Report each line of the data below in which "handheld" appears.

◆ ◆ ◆

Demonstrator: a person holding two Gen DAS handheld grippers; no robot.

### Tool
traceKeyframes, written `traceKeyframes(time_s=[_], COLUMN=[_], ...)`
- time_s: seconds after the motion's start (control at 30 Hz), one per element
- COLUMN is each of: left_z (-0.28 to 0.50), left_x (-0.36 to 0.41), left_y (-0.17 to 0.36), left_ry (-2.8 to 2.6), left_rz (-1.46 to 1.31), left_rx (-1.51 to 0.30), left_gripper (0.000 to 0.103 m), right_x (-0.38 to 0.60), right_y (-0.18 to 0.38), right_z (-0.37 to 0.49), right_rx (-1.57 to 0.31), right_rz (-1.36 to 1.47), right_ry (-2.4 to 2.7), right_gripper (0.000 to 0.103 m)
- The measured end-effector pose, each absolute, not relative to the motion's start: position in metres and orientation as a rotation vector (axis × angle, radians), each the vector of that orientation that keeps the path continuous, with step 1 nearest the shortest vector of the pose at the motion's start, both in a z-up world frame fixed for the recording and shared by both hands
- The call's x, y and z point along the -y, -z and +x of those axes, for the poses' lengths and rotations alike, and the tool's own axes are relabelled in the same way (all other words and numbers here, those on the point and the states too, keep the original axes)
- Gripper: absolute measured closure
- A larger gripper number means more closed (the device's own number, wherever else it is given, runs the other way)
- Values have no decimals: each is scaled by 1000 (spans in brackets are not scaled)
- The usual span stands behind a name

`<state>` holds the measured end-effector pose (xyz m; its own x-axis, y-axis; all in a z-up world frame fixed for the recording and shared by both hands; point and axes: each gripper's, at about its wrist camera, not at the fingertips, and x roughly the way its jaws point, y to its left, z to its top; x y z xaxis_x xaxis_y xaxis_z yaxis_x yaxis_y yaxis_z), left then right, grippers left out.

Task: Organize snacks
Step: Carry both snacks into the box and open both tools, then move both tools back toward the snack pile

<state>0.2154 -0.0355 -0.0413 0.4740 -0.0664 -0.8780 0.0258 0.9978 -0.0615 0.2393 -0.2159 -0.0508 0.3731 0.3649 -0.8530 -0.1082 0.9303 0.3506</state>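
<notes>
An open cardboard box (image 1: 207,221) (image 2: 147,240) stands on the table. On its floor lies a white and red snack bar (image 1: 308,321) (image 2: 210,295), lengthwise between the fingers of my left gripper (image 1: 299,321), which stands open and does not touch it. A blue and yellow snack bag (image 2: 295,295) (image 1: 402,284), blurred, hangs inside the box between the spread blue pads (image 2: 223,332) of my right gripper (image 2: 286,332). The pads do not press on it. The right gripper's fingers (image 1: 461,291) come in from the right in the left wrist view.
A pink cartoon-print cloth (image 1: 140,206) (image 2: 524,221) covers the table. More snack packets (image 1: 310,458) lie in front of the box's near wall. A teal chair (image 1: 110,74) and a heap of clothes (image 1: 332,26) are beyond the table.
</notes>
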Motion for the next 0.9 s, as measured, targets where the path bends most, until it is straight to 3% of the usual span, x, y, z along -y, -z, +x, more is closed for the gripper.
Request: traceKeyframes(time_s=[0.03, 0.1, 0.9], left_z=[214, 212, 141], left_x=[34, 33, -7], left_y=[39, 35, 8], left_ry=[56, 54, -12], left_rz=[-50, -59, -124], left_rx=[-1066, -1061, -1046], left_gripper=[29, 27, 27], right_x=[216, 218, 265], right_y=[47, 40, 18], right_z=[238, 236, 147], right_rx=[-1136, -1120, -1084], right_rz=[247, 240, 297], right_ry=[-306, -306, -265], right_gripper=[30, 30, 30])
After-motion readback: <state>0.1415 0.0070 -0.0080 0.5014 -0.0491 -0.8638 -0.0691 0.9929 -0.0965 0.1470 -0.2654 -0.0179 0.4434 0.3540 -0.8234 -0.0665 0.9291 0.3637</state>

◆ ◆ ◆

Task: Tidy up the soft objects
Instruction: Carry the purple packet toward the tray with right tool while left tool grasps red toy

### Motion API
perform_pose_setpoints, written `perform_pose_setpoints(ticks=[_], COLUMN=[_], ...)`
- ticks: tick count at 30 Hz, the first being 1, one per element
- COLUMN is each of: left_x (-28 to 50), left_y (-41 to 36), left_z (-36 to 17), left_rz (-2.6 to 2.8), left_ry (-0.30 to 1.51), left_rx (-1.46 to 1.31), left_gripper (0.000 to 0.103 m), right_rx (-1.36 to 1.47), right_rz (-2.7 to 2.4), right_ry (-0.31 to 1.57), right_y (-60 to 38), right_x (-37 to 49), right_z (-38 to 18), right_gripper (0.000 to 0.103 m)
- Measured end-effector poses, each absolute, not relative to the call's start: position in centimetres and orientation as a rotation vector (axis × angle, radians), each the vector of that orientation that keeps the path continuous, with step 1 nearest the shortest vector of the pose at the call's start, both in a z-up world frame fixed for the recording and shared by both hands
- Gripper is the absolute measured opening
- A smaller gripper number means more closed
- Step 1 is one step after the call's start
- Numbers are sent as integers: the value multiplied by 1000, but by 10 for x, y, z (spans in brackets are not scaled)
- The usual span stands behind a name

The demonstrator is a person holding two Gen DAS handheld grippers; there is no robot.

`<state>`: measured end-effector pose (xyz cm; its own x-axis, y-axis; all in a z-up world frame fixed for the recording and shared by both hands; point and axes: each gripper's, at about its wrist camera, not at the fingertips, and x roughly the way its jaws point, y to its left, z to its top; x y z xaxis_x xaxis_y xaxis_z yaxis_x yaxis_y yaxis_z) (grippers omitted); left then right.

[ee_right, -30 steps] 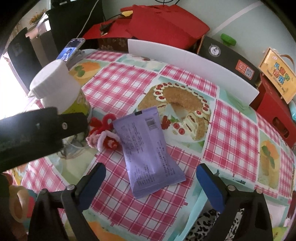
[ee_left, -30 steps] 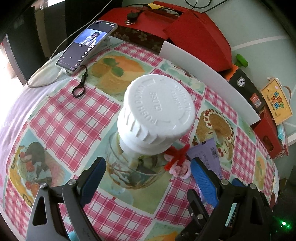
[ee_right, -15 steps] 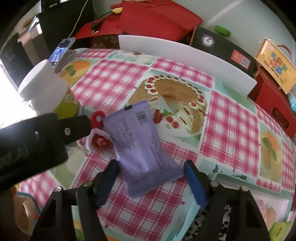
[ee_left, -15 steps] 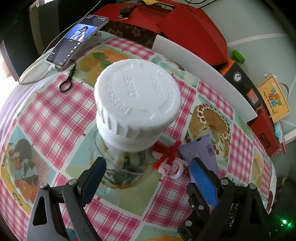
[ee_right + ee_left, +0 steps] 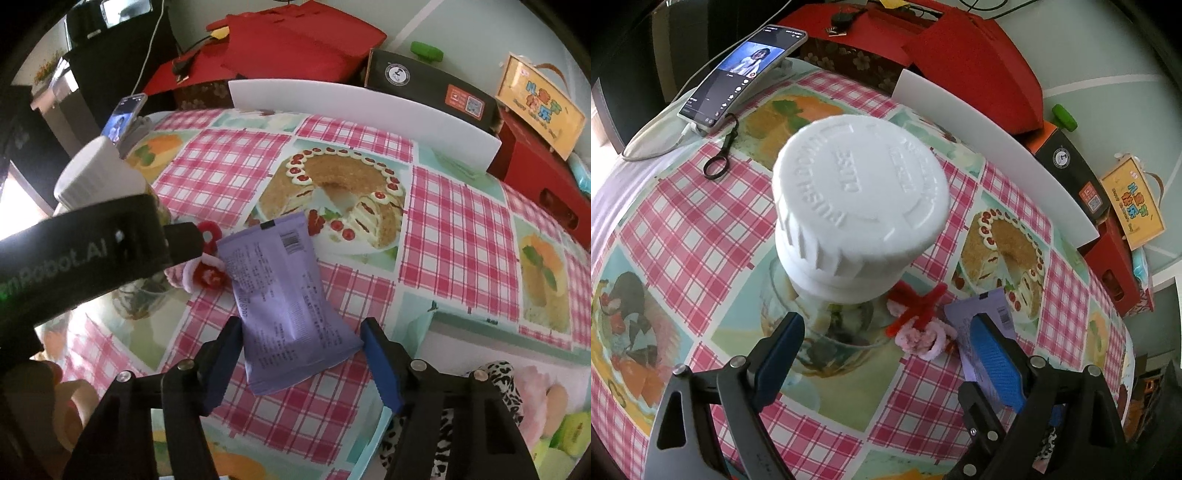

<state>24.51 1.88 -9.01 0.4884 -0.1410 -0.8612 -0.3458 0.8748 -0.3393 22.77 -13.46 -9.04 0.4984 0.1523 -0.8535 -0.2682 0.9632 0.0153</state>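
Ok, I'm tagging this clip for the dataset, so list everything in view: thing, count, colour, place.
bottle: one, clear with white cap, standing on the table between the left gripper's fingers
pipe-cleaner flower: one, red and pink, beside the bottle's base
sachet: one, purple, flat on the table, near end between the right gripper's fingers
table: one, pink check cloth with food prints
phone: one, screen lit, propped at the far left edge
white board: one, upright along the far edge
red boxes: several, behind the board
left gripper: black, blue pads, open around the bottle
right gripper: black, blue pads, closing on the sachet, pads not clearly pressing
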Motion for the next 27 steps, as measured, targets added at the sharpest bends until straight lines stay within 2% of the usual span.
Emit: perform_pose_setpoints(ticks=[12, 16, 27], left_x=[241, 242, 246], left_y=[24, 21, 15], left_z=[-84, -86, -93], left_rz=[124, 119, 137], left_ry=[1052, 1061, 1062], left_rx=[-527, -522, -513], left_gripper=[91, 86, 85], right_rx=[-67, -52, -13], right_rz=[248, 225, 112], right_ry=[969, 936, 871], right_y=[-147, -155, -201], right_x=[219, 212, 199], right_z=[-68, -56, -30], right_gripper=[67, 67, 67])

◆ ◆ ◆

◆ Expected output ◆
Demonstrator: a person holding two Gen DAS handheld grippers; no robot.
The demonstrator is a person holding two Gen DAS handheld grippers; there is no robot.

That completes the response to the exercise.